Court Finds EEOC Charge and Subsequent Lawsuit to Be Two Separate Claims Under Claims-Made Policy
The United States District Court for the Northern District of Illinois, applying federal and Illinois law, has found that an employment discrimination lawsuit was “first made” within a professional liability policy’s policy period despite the fact that the lawsuit’s required precursor, an Equal Employment Opportunity Commission (EEOC) charge, was filed before the policy period. John Marshall Law Sch. v. Nat’l Union Fire Ins. Co., 2016 WL 7429221 (N.D. Ill. Dec. 26, 2016). The court also refused to dismiss an insured’s request for a declaratory judgment that would prevent the insurer from raising policy defenses, as well as the insured’s claim for vexatious refusal to pay under an Illinois statute.
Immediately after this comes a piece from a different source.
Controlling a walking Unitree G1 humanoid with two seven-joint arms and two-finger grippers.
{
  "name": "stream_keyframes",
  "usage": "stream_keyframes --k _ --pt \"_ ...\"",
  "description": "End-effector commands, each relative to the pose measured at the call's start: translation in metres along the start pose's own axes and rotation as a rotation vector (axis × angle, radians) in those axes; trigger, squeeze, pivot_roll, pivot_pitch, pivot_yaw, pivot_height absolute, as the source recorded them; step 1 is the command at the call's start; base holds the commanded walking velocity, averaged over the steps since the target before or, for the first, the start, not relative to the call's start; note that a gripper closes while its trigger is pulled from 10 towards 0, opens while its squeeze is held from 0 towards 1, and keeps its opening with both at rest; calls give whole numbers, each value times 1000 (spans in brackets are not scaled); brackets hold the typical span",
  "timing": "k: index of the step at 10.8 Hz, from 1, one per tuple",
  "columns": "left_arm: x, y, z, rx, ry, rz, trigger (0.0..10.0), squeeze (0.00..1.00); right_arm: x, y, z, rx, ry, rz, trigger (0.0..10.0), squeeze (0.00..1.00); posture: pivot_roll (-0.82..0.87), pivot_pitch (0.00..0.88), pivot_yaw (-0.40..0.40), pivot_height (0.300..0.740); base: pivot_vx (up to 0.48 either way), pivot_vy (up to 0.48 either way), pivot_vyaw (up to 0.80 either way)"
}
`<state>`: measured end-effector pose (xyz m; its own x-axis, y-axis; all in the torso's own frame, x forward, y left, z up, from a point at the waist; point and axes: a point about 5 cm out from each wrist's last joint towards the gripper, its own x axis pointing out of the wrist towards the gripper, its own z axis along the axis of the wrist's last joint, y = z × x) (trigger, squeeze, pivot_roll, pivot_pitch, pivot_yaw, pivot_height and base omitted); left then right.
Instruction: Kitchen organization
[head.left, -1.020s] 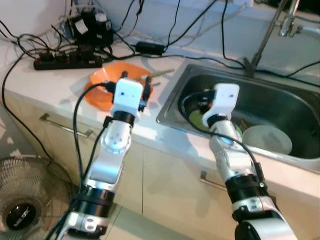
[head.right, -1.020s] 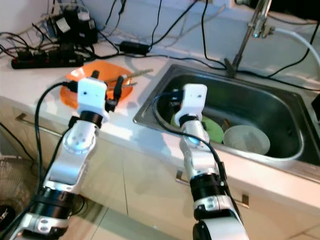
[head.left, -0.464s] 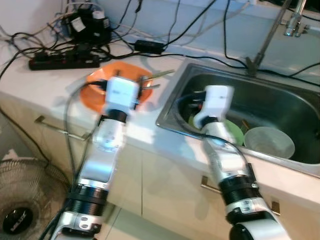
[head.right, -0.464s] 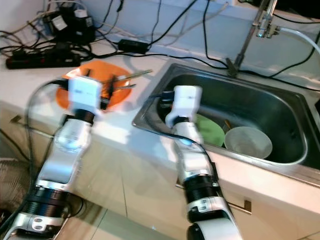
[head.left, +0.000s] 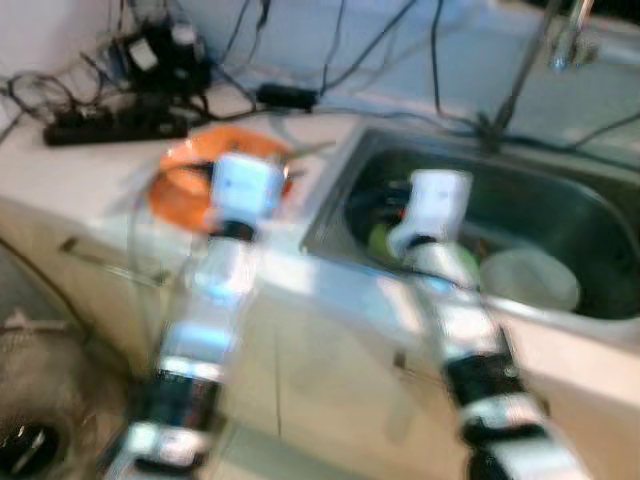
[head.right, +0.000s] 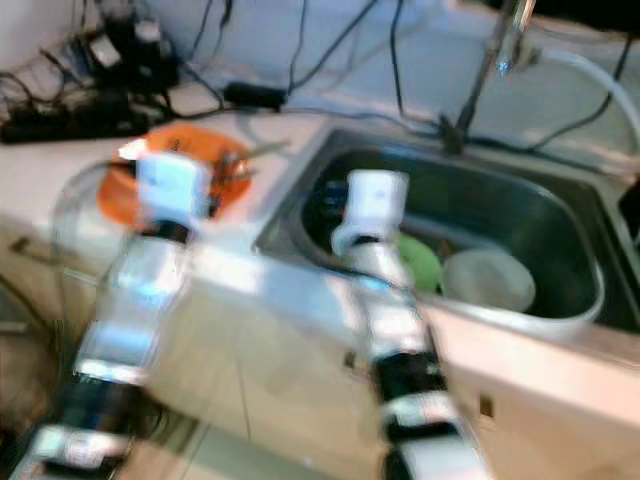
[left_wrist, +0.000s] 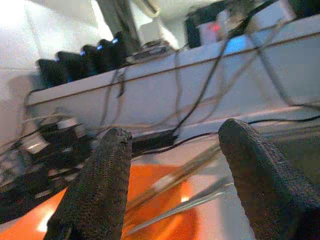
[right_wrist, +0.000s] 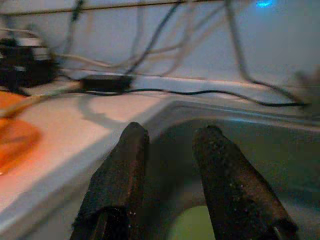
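An orange plate lies on the white counter left of the sink, with thin metal utensils across it. My left gripper hovers just above the plate, open, with nothing between its fingers. My right gripper reaches over the near left edge of the steel sink, open and empty. In the sink lie a green plate and a white bowl. The green plate sits just below the right fingertips. Both eye views are blurred.
A black power strip and a tangle of cables run along the back of the counter. The faucet rises behind the sink. Cabinet doors with handles sit below the counter. A floor fan stands at the lower left.
The eye views have shifted and blurred, so the head has moved. Both grippers keep about their places, left over the orange plate, right over the sink.
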<state>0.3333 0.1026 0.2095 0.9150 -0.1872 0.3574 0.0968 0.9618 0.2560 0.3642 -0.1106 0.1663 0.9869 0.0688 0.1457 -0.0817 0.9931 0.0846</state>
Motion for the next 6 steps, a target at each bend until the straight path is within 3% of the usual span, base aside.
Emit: stream_keyframes --k 1,6 --pt "1 10 2 19 -7 26 10000 0 2 11 3 14 -8 24 10000 0 146 39 -51 740 296 0 0" --pt "2 10 3 20 -10 25 10000 0 2 11 4 21 -11 25 10000 0 148 39 -50 740 297 0 0"
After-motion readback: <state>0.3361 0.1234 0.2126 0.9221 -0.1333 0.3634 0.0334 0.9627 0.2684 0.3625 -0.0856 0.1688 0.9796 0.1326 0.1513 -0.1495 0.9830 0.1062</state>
The insured, a law school, was sued by one of its professors for alleged disability discrimination during the policy period of the insured’s claims-made liability insurance policy. Before the policy period, the professor had filed a charge based on the same allegations with the EEOC, as required before he could sue in court. The insurer denied coverage for the lawsuit on the basis that the insured’s claim was first made when the EEOC charge was filed, which was outside the policy period. The insured disagreed, arguing that the lawsuit was first made within the policy period, independent of the preexisting EEOC charge. The insurer filed a motion to dismiss.
The Northern District of Illinois denied the insurer’s motion to dismiss, finding the policy ambiguous as to when a claim is “first made” when two legal proceedings arise from the same facts. Noting that the policy did not define when a claim is “first made,” the court articulated the issue as “whether the EEOC charge and the lawsuit are two separate claims as the policy defines that term, or just one.” The court stated that if the two proceedings constituted one claim, then the insurer would be entitled to dismissal because the claim was first made when the EEOC charge was filed against the insurer.
The court found that, construing the policy in the insured’s favor, the EEOC charge and lawsuit were two separate claims. Relying on Lodgenet Entertainment Corp. v. American International Specialty Lines Insurance Co., 299 F. Supp. 2d 987 (D.S.D. 2003), the court found that two policy provisions implied that multiple claims could arise from the same facts. First, the policy’s notice/claim reporting provision stated, “if written notice of a Claim has been given… then any Claim which is subsequently made… arising out of [the same facts] shall be considered made at the time such notice was given.” Second, the policy contained an exclusion stating that “the insurer is not liable to pay for a loss ‘in connection with a Claim made against an insured… alleging, arising out of, based upon or attributable to the facts alleged, or to the same or Related Wrongful Act alleged or contained in any Claim’ reported under an earlier policy of which the current policy is a renewal.” Based on these provisions, as well as the fact that the EEOC charge and lawsuit each fell under the policy’s definition of “claim,” the court found that the two proceedings could reasonably constitute separate claims, and therefore, the lawsuit was a claim first made within the policy period.
The court also found that the insurer was not entitled to dismissal of the insured’s request for declaratory judgment, because the policy contained language sufficient to give rise to a duty to defend. Similarly, the court did not dismiss the insured’s claim for vexatious refusal to pay, as the insured sufficiently alleged that the insurer had no bona fide basis to deny coverage.